At the beginning of the pandemic, the EU’s decision to restrict the export of certain medical supplies to countries outside the union has also affected its image in the Balkans. The absence of aid from the EU, of which the Western Balkan countries - with undeveloped health systems and weak economies - needed assistance, has turned the region once again into an arena for rising non-western political, economic, and military powers seeking to extend their influence.
At that moment, the EU's failure to take rapid steps in the distribution of vaccines, even banning the export of vaccines to Western Balkans, has caused criticism towards it. Although EC President Ursula Von der Leyen reiterated that the Western Balkan countries do not have an EU mechanism to restrict the export of vaccines - i.e. companies that comply with EU agreements can export vaccines to this part of Europe - there are no hopes that the vaccines will immediately arrive in Western Balkans.
News of Macedonia's recent blockade over a bilateral dispute with Bulgaria has unleashed a new injection of hopelessness into EU-Western Balkans relations. Bulgaria's position is very reminiscent of the stubbornness of Greece, which has kept Macedonia under a blockade for a whole decade. As the debate continues, North Macedonian Prime Minister Zoran Zaev, who gave up his name for the sake of including his country to become an EU and NATO member state, expressed negative emotions towards the EU if the issue of Macedonian identity is at stake.

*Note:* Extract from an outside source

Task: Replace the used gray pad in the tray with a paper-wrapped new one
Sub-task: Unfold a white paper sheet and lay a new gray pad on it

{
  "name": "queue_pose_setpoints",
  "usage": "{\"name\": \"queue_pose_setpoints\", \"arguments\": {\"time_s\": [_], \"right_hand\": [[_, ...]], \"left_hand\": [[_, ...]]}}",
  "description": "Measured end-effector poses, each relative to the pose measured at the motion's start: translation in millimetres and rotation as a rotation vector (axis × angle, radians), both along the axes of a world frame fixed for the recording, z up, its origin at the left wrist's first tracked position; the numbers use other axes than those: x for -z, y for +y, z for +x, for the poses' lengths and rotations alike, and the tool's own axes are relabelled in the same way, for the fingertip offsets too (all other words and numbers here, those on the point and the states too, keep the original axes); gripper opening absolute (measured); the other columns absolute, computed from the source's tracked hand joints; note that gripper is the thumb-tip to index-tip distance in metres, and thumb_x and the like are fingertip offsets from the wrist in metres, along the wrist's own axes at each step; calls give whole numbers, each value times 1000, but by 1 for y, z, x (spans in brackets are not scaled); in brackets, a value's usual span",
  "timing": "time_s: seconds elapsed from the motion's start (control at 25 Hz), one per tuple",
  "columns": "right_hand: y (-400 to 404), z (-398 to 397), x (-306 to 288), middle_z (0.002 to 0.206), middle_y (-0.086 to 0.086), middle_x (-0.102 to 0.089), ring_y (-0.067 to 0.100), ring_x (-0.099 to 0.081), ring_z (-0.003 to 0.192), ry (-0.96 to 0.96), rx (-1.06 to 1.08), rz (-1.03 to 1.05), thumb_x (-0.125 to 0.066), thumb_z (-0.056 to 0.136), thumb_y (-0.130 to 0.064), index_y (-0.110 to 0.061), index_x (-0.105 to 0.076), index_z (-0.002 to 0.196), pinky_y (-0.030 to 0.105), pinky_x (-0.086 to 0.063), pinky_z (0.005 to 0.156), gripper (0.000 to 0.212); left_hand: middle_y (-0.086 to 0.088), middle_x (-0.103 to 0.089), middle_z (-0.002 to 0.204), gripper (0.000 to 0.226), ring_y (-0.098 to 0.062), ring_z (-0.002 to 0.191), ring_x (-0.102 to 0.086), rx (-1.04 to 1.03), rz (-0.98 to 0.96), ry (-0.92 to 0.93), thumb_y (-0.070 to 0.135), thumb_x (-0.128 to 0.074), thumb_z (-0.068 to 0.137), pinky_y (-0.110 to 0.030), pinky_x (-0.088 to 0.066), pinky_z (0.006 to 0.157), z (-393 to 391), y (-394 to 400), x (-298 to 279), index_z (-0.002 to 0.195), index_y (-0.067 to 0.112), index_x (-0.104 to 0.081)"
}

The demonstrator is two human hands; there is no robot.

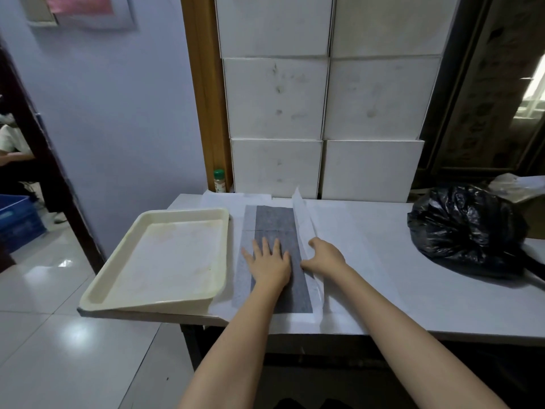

While all this is happening and we are constantly receiving negative signals regarding the region, it is claimed that Montenegro can become an EU member in 2025 if it realizes all its reforms. Montenegro appears to have received assurances from Brussels that it could become part of the EU if it fulfills its duties. Similar guarantees were given to North Macedonia and Albania. Such guarantees were given to Kosovo for visa liberalization. However, all promises made have been delayed for now. Nonetheless, something serious and necessary needs to be improved in the European Union's relations with the Western Balkans for the desired enlargement to be truly believed.